Thursday, February 15, 2007

Is Your Medical Information Safe?

Is Your Medical Information Safe?

Last summer the theft of a laptop containing the personal and medical records of over 24 million veterans caused a quite a stir. The theft occurred when a couple of teens broke into the home of a VA employee who had authorization to take the computer home. The incident ended happily for the Veterans. The data was recovered and had not been compromised, since the teens were more interested in the computer than what was stored on it.

Other incidents involving medical record privacy have not turned out so well.

Last summer confidential medical information belonging to hundreds of patients who subscribed to Prudential Financial Insurance was exposed when faxed to the wrong fax number by a third party. This incident was reported in Network World, http://www.networkworld.com/news/2006/02606-data-security.html.

Recently the Akron Children’s hospital admitted that an intruder had gained access to patient and charitable donor information of over 200,000 patients.

During the past year, computer backup tapes and disks containing records of 365,000 home health patients were stolen from a car in Oregon; a hacker broke into a server and accessed 42,000 patient records in Colorado; Backup tapes containing information on 57,000 enrollees of Blue Cross Blue Shield of Arizona were taken.

The issue is not new. Two years ago the Kaiser Foundation Health Plan was fined by the State of California for unauthorized disclosure of patient health information resident on a web site over a four year period. This web portal included confidential patient information such as names, addresses, phone numbers and lab results. It was set up and available for public viewing without the prior consent of those affected, in direct violation of state law.

A story on the front page of the Wall Street Journal on December 26, 2006 told of a woman whose discussions with her psychologist were made public to an insurance company when she applied for disability benefits, after her psychologist verbally assured her that their discussions would remain confidential.

In 1996 the United States Congress passed the Health Insurance Portability and Accountability Act which was amended to include the Privacy Rule, in 2003. This law is intended to guard patient privacy, particularly in situations dealing with emotional and mental health.
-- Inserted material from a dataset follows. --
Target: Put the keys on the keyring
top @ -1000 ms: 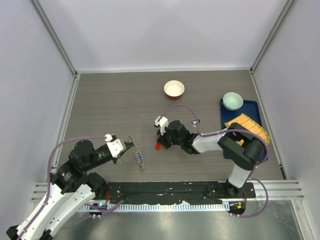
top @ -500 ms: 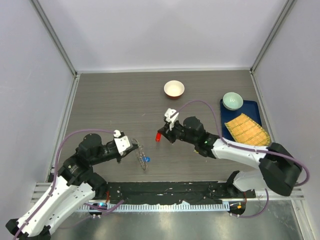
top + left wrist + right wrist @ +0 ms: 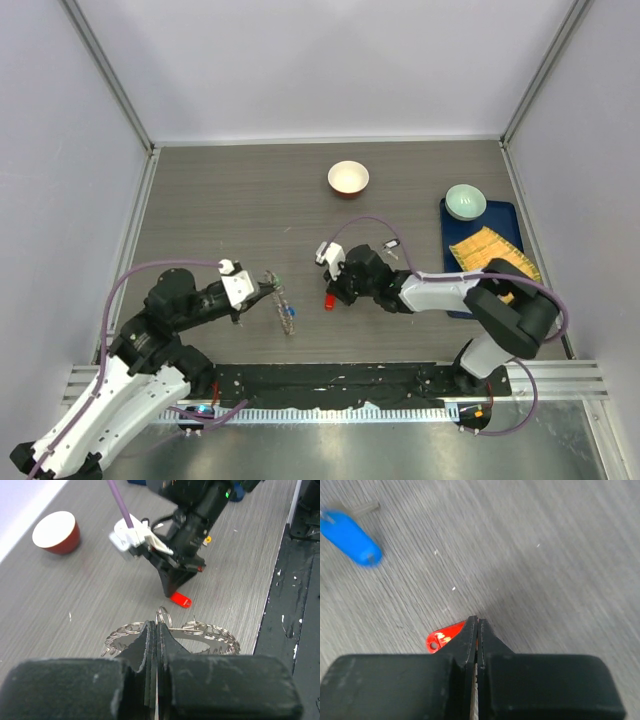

However, nothing on the books is able to prevent individuals with malicious intent from tampering with digital databases and trying to access confidential information.

As medical institutions, third party providers and insurers scramble to tighten their security, spending millions of dollars to bring some semblance of reliability to their computer systems, loopholes and limitations in technology and legislation enable unauthorized individuals to seek and peek at your data. For example, HIPAA allows providers to share data with healthcare-related businesses (third party sources). When you have a consolidated electronic medical record, all sorts of information about you can be out there.

On the other hand your paper records are not any safer. In April 2005, thousands of hospital bills issued by the Cleveland Clinic fell out of a delivery truck and blew through downtown Cleveland. In every hospital and doctor’s office, any healthcare worker can access a paper record that is lying on a desk unprotected.

There are some things that you can do to protect your medical record which belongs to you:

o Talk with your providers. Find out where your medical information is kept and how it is stored. Let them know that you expect them to keep your data confidential.

o Become more familiar with privacy laws which specifically prohibit your providers from disclosing your medication information to anyone, including your employers without your explicit permission.

o Be aware if your medical information is being posted on a “secure” web portal. Be sure that you have granted permission for that.

o Never assume that an email communication with medical providers is passing through secure channels.